(Material provided):
☆ ☆ ☆

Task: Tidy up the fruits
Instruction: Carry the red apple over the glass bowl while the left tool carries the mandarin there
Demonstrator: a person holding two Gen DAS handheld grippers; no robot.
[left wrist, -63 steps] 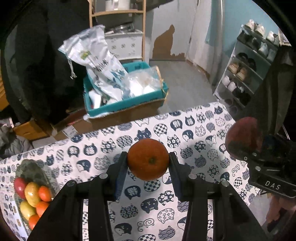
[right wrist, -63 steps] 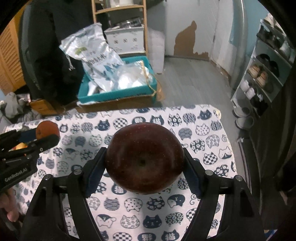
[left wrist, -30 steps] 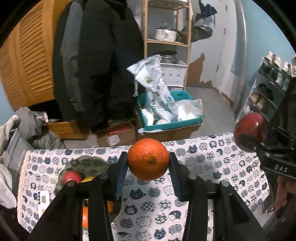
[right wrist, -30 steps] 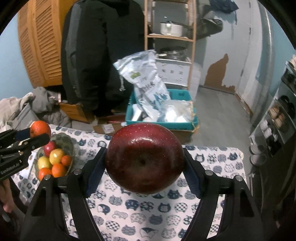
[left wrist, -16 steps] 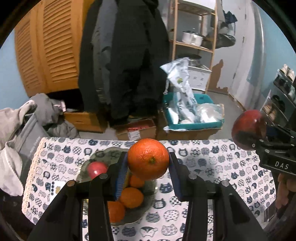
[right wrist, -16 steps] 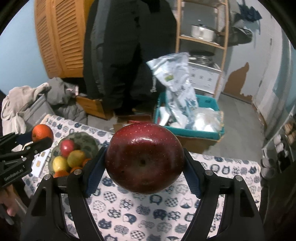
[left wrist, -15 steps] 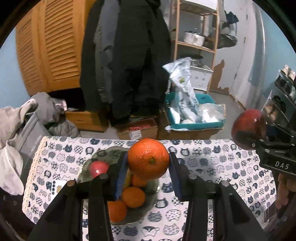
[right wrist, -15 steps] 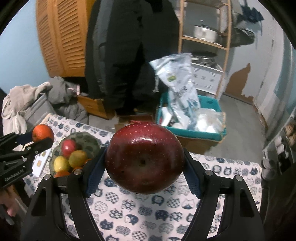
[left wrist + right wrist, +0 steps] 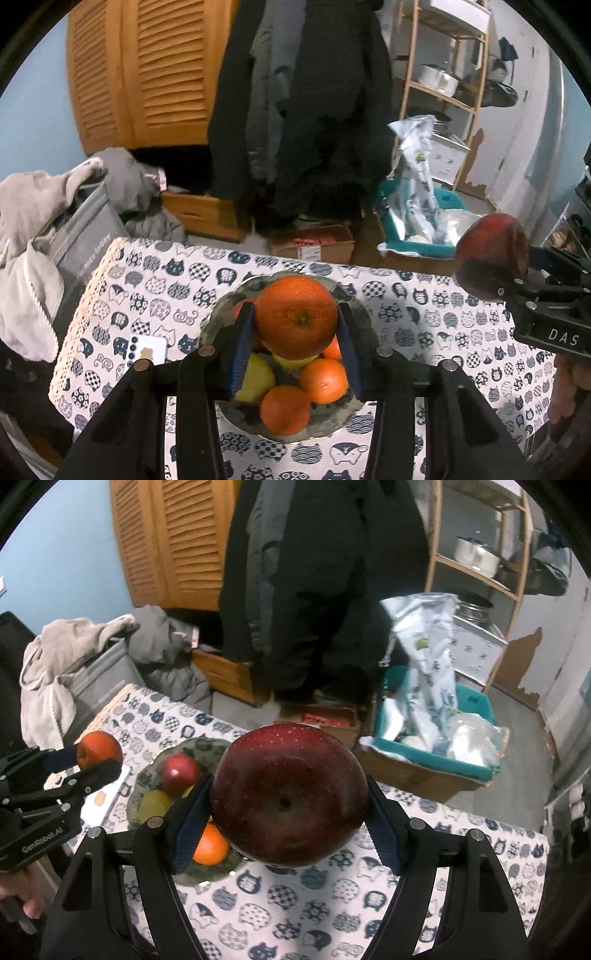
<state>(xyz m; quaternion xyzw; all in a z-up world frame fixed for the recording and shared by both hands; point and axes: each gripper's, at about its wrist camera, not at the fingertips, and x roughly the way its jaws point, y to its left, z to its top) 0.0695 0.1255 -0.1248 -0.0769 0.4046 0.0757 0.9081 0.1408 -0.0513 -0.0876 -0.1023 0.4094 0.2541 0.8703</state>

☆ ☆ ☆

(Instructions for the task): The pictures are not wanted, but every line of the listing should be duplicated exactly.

(Output of the task):
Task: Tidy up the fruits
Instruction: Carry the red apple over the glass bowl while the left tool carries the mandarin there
Demonstrator: a person holding two Gen DAS handheld grippers; no robot.
[left wrist, -63 steps] 
[right wrist, -63 steps] 
[left wrist, -30 steps] 
[right wrist, -30 steps] 
[left wrist, -16 steps] 
[right wrist, -16 steps] 
[left wrist, -15 steps] 
[right wrist, -15 steps] 
[left wrist + right wrist, +0 steps] 
<state>(xyz m; quaternion xyzw; all in a z-up world frame fixed for the recording and shared by both hands; point and axes: each gripper's, at about its wrist camera, not at the fingertips, and x roughly the way its jaws point, y to its left, z to its top) 0.0695 0.1255 -0.1248 -0.0769 0.4046 0.0757 0.9081 0.1408 -0.0513 -0.0876 -0.1023 0.4094 0.2541 0.8703</state>

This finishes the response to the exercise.